Surrogatoria (azione) (d. civ.)

L’azione surrogatoria permette al creditore di sostituirsi al debitore nell’esercizio di singoli diritti o azioni, nel proprio interesse (utendo iuribus) (art. 2900 c.c.).
Presupposti della surrogatoria sono:
a) natura patrimoniale e non personale dei diritti;
b) qualità di creditore di chi agisce in surrogatoria;
c) inerzia del debitore per realizzare ed esercitare i propri diritti e le proprie azioni verso terzi;
d) danno (o pericolo di esso) che derivi al creditore dall’inerzia del debitore.
Il creditore può sostituirsi al debitore nel compimento di atti giuridici, con effetti favorevoli anche per il debitore.
Il creditore può in tal modo soddisfare le proprie pretese.
Altri eventuali creditori del debitore anche se non hanno esercitato un’ azione surrogatoria, possono giovarsi dei risultati della stessa, grazie all’attivo recuperato al patrimonio del debitore.

Chaebol

Grandi conglomerate (v.) coreane. Non hanno una configurazione giuridica precisa poiché la legislazione della Corea del Sud non prevede le holding (v.) ma raggruppano più aziende legate da interessi finanziari ed industriali comuni.
Le prime 30 chaebol, tutte a controllo familiare, rappresentano circa l’80% della produzione industriale coreane e sono state le protagoniste del decollo del paese. L’intreccio di interessi (sempre meno trasparente) fra i diversi megagruppi e fra questi e le banche, l’accondiscendente politica fiscale e doganale del Governo, hanno però creato le premesse per il tracollo dell’economia coreana e di tutto il Sud-Est asiatico nel 1997. L’intervento del FMI (v.) a sostegno di Seoul è stato condizionato ad una maggiore trasparenza nei rapporti tra banche e chaebol e ad un loro ridimensionamento.

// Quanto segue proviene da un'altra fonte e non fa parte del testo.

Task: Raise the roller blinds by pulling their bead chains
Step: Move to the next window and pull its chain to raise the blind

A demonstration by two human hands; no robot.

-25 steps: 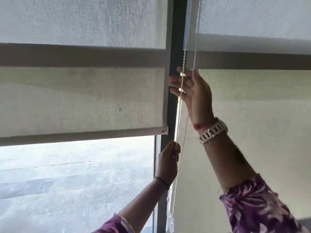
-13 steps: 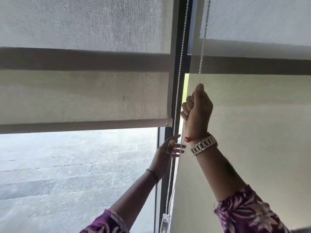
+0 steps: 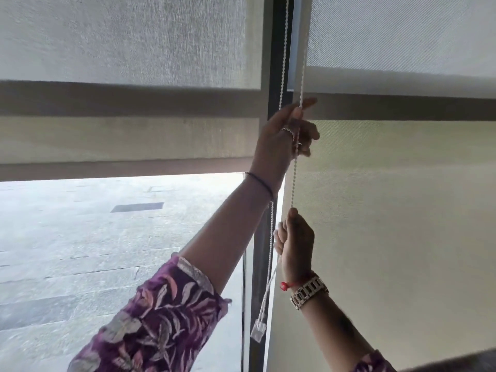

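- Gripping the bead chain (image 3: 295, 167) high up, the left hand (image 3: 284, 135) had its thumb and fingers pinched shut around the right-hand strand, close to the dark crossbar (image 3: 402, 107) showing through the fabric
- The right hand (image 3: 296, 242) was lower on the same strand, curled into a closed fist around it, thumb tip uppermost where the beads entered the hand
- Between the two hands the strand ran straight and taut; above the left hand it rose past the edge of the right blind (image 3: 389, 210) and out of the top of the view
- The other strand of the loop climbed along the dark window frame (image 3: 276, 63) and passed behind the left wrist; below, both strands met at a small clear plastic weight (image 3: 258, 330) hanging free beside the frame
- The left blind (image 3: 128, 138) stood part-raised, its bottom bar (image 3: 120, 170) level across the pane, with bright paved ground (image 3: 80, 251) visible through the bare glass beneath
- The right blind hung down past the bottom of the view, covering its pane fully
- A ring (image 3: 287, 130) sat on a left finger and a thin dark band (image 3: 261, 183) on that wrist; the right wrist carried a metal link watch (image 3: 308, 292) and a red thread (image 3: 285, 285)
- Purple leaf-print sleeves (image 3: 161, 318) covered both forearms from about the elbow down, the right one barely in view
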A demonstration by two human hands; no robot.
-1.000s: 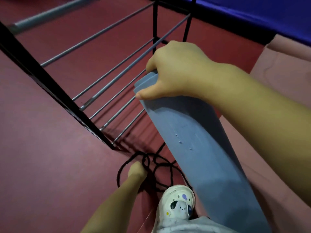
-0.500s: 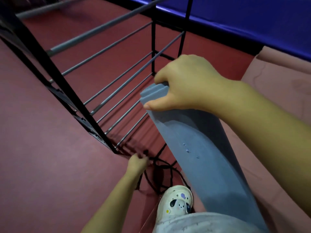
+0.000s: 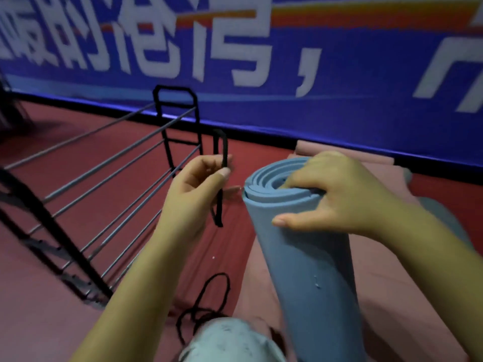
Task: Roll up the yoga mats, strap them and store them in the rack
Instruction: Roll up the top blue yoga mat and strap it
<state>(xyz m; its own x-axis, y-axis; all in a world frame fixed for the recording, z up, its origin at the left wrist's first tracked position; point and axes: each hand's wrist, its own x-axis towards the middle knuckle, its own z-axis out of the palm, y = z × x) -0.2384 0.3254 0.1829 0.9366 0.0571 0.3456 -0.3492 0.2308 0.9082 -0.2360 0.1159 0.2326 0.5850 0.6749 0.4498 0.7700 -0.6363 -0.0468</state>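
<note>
A rolled blue yoga mat (image 3: 311, 259) stands nearly upright in front of me. My right hand (image 3: 334, 194) grips its top end, fingers over the spiral and thumb against its side. My left hand (image 3: 198, 184) is raised beside the mat and pinches a black strap (image 3: 220, 152), which loops above the fingers and hangs below them. More black strap (image 3: 206, 307) lies coiled on the floor by my knee. The black rack (image 3: 109, 189) with grey metal bars stands to the left.
A pink mat (image 3: 392, 304) lies flat under and behind the blue roll, with a grey-blue mat (image 3: 439, 212) at the right. A blue banner wall (image 3: 261, 74) closes the far side. The floor (image 3: 39, 296) is dark red.
My left hand came up from the floor holding a strap. The view rose from the floor to the wall, and the blue mat now stands more upright.
</note>
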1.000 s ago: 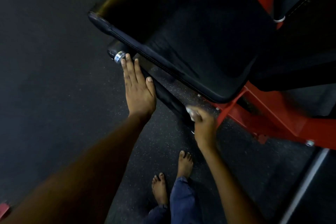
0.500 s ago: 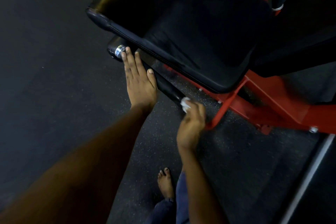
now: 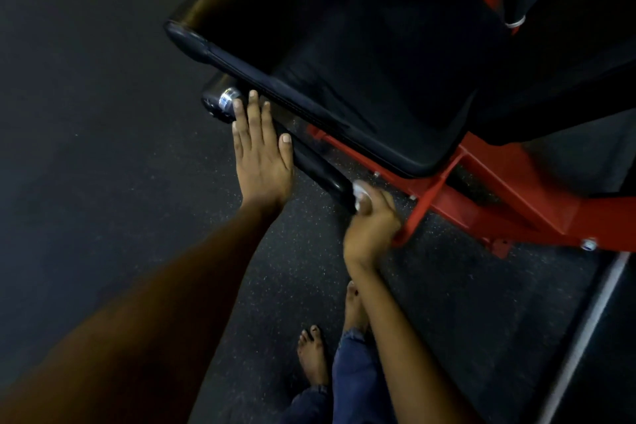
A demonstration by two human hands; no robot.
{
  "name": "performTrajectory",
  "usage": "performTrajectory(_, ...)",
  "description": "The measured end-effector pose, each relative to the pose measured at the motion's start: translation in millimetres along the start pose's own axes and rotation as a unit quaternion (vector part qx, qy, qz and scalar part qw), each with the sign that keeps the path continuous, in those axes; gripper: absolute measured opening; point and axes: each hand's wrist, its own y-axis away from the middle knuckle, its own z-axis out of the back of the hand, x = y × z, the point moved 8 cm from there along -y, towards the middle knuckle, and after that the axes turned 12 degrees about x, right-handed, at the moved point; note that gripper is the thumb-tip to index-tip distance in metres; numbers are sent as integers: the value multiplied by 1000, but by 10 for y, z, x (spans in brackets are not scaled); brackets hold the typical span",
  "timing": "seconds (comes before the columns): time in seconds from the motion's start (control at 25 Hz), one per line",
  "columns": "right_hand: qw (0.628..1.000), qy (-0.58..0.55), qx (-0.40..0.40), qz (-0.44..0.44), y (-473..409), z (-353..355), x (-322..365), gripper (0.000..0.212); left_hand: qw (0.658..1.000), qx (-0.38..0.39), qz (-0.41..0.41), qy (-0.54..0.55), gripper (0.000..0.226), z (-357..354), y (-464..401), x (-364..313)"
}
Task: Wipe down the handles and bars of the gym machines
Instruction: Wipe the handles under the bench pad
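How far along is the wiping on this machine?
Nothing shows as finished; the dim view reveals no cleaned surfaces. In hand: the right hand presses a white cloth against the near end of the black bar under the seat pad, while the left hand lies flat on the bar near its chrome end. Apparently left: the stretch under the left hand, and any other handles, which are out of view.
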Motion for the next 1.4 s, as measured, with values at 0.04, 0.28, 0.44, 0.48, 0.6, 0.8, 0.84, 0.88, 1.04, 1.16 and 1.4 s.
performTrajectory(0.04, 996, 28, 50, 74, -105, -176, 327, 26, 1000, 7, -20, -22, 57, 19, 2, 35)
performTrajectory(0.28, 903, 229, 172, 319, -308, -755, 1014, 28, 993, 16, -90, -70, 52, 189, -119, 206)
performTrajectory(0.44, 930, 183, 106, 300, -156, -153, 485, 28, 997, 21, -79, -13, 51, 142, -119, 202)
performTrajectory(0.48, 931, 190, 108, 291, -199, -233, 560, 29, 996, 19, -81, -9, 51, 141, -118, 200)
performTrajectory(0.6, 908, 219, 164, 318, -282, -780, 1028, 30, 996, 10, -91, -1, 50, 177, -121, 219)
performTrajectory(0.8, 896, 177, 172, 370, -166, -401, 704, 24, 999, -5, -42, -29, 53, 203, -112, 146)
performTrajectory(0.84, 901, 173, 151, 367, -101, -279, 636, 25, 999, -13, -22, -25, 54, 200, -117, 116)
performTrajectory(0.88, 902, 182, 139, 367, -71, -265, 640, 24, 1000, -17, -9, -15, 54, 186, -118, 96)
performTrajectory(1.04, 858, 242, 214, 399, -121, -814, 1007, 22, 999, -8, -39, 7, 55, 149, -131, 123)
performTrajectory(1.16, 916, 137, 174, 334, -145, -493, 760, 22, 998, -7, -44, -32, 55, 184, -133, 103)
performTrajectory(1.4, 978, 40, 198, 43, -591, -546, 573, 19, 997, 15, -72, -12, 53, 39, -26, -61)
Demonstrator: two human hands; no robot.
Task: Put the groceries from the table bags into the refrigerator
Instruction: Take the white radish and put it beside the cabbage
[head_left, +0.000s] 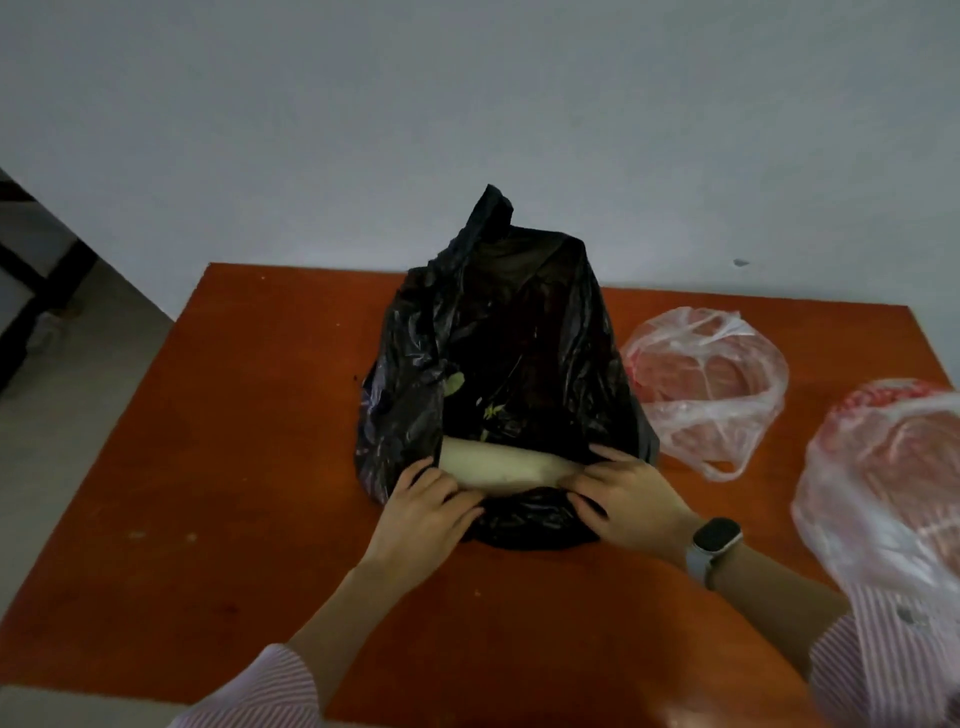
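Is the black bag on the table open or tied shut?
Open. Both hands, left hand and right hand, grip the black bag at its near rim; a pale item shows inside.

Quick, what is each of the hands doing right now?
Left hand: grips the black bag rim.
Right hand: grips the same rim.

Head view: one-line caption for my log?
Both hands, left hand and right hand, grip the black bag's near rim, exposing a pale long vegetable inside.
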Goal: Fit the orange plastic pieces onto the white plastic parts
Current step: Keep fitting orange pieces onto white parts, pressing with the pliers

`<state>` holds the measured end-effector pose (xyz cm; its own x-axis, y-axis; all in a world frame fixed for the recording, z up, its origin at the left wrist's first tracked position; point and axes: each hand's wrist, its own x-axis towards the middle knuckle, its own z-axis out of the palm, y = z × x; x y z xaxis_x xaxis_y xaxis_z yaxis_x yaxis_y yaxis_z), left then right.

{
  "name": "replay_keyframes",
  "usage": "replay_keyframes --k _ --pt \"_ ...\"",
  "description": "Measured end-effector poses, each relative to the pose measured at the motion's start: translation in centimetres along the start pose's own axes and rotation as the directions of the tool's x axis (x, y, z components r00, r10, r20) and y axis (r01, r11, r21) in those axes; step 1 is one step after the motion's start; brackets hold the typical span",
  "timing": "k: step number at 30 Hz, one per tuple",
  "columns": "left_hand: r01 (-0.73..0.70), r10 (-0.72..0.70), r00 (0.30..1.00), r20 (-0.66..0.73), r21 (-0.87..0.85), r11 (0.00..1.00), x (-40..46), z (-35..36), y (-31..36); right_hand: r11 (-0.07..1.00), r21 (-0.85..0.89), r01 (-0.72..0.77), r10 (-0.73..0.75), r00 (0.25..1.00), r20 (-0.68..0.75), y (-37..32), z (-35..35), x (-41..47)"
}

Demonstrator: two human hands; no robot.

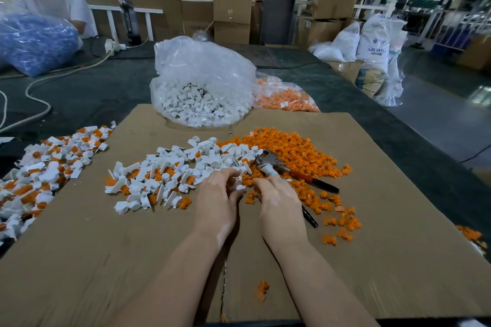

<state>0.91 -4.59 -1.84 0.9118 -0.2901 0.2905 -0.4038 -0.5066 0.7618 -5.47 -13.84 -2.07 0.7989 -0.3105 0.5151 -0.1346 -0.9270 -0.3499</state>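
Loose white plastic parts [186, 164] lie in a heap on the cardboard sheet [106, 260], with a heap of orange plastic pieces [300, 151] to its right. My left hand [220, 199] curls its fingers round a white part [240, 186] at the edge of the heaps. Beside it, my right hand [276, 202] has its fingers curled down among orange pieces; what they hold is hidden. Pliers [289, 170] with red and black handles lie just beyond my right hand.
Assembled white-and-orange parts [45, 175] pile up at the left. A clear bag of white parts [202, 87] and a bag of orange pieces [287, 97] stand behind the cardboard. A person sits at the far left by a blue bag [34, 42]. White cables cross the dark table.
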Motion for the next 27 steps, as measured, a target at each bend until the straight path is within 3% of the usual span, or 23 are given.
replay_keyframes --k 3,8,13,18,27 --pt "-0.026 0.026 1.000 -0.016 0.047 0.999 0.03 -0.13 -0.02 1.000 0.024 0.012 -0.012 1.000 0.008 0.07 0.00 -0.05" --pt "-0.027 0.025 0.997 -0.077 -0.033 0.999 -0.24 -0.33 0.00 0.998 0.067 0.004 -0.007 0.999 0.040 0.21 -0.01 -0.07" --pt "-0.026 0.025 0.999 -0.024 -0.031 0.999 -0.69 -0.41 0.02 0.982 0.178 -0.061 0.078 0.993 -0.086 0.21 -0.46 0.04" --pt "-0.014 0.014 0.998 0.057 0.009 1.000 -0.65 -0.43 0.05 0.945 0.288 -0.153 0.170 0.985 -0.034 0.55 -0.50 0.20" --pt "0.067 -0.057 0.994 0.089 -0.114 0.991 -0.41 -0.51 -0.16 0.904 0.362 -0.227 0.243 0.970 0.000 0.55 -0.74 0.22"
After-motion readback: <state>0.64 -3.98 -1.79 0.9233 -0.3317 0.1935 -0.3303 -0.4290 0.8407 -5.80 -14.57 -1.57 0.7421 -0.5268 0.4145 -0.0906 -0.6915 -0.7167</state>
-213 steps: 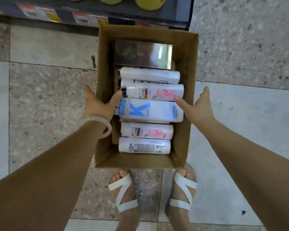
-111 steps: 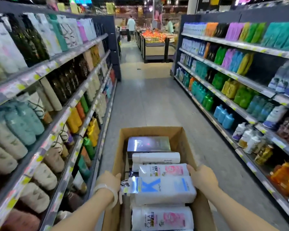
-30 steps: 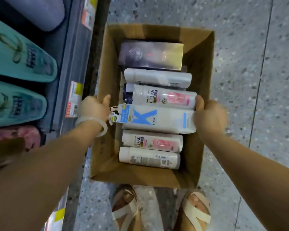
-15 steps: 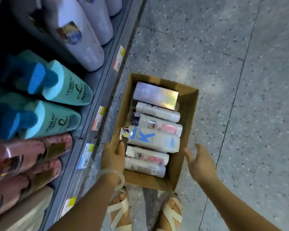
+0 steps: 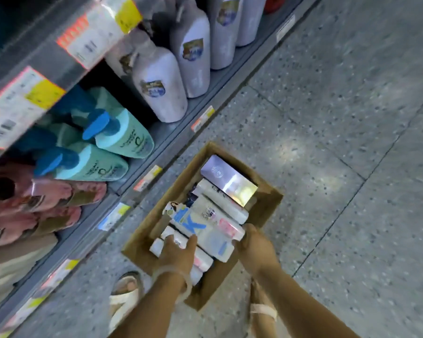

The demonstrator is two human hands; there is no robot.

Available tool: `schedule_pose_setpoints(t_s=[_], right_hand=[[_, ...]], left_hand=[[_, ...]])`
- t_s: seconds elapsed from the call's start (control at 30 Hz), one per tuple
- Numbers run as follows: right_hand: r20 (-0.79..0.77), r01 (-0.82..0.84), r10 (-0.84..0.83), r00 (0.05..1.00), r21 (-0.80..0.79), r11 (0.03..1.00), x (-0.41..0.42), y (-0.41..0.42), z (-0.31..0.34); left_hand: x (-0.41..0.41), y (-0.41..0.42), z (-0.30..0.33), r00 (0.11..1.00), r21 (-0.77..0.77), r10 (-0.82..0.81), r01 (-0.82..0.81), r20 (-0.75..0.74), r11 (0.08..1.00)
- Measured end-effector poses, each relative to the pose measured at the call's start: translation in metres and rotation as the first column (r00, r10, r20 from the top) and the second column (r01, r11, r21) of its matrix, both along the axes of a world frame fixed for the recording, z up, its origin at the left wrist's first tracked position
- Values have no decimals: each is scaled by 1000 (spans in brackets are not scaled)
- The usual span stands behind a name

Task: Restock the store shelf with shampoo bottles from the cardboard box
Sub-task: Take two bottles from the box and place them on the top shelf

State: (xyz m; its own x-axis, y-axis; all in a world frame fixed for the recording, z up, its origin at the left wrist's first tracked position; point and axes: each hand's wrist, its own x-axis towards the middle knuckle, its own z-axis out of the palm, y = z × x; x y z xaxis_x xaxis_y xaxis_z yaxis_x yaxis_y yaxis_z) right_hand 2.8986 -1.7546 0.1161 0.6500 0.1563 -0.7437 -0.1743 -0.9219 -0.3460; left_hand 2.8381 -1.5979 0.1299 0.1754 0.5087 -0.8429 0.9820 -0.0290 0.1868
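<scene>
Cardboard box [image 5: 266, 206] sits on the floor beside the shelf [image 5: 181, 132]; my left hand [image 5: 178, 254] and right hand [image 5: 255, 247] each grip the K bottle [image 5: 200, 234].

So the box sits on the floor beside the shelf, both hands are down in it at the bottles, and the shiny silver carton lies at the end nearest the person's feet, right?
Not quite. In the head view the silver carton lies at the far end of the box, away from the feet. The rest holds: the box sits on the floor beside the shelf, with left hand and right hand at the bottles.
</scene>
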Motion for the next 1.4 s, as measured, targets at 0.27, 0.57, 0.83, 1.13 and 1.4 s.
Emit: schedule_pose_setpoints(t_s=[0.27, 0.57, 0.83, 1.13, 1.4], right_hand=[[25, -184, 184, 983, -20, 983, 48, -25, -54], [12, -154, 155, 988, -28, 988, 53, 4, -93], [-76, 149, -150, 986, -13, 989, 47, 17, -113], [-85, -201, 192, 978, -123, 972, 37, 19, -104], [126, -121, 113, 986, 63, 991, 25, 21, -60]], left_hand=[[18, -63, -73, 900, -17, 434, -435, -35, 900], [20, -86, -125, 792, 76, 610, -607, -29, 791], [9, -75, -139, 789, 38, 613, -612, -43, 790], [-4, -60, -121, 623, -49, 782, -781, 18, 623], [-34, -50, -71, 647, -61, 730, -738, 220, 672]])
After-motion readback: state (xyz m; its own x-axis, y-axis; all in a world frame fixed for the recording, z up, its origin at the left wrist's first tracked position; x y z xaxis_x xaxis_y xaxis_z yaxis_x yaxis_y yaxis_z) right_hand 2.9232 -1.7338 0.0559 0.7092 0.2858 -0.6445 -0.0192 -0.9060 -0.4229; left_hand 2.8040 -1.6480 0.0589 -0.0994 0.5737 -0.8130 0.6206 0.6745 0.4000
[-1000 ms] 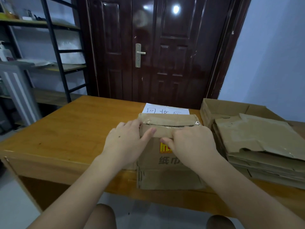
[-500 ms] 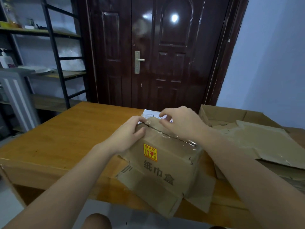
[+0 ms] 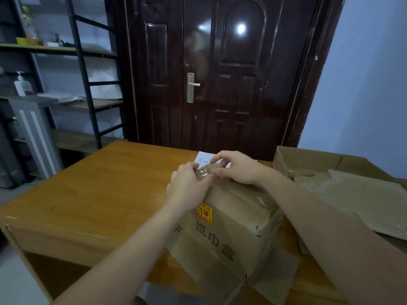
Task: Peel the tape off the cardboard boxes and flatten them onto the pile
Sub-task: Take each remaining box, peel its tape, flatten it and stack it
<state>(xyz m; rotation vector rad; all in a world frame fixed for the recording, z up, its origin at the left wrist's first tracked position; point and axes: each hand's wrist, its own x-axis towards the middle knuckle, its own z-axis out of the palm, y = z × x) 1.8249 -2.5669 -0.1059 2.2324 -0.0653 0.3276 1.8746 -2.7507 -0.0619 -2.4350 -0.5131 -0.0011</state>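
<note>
A brown cardboard box (image 3: 231,227) with a yellow-red sticker and printed characters stands tilted at the near edge of the wooden table (image 3: 99,194), its lower flaps hanging open toward me. My left hand (image 3: 189,188) presses on the box's far top corner and pinches a lifted end of clear tape (image 3: 204,171). My right hand (image 3: 237,167) rests on the top edge beside it, fingertips on the same tape strip. The pile of flattened cardboard (image 3: 356,199) lies to the right.
An open cardboard box (image 3: 308,159) stands behind the pile at the far right. A white sheet of paper (image 3: 203,157) lies behind the hands. A dark double door stands beyond the table, and a metal shelf rack (image 3: 83,84) stands at the left.
The box was turned and tilted up from flat-on to a corner view. Both hands shifted from its front top edge to the far corner, where they now grip a lifted end of tape.
</note>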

Tenuità del fatto (d. proc. pen.) (Light of the fact)

Un’azione penale è improcedibile quando il fatto commesso è scarsamente offensivo cioè il danno o il pericolo cagionato è lieve.
Un altro elemento deve essere presente cioè lo scarso interesse della persona offesa alla prosecuzione del procedimento.
La causa di improcedibilità viene pronunciata dal giudice di pace con decreto, durante le indagini; e con sentenza, dopo l’esercizio dell’azione penale.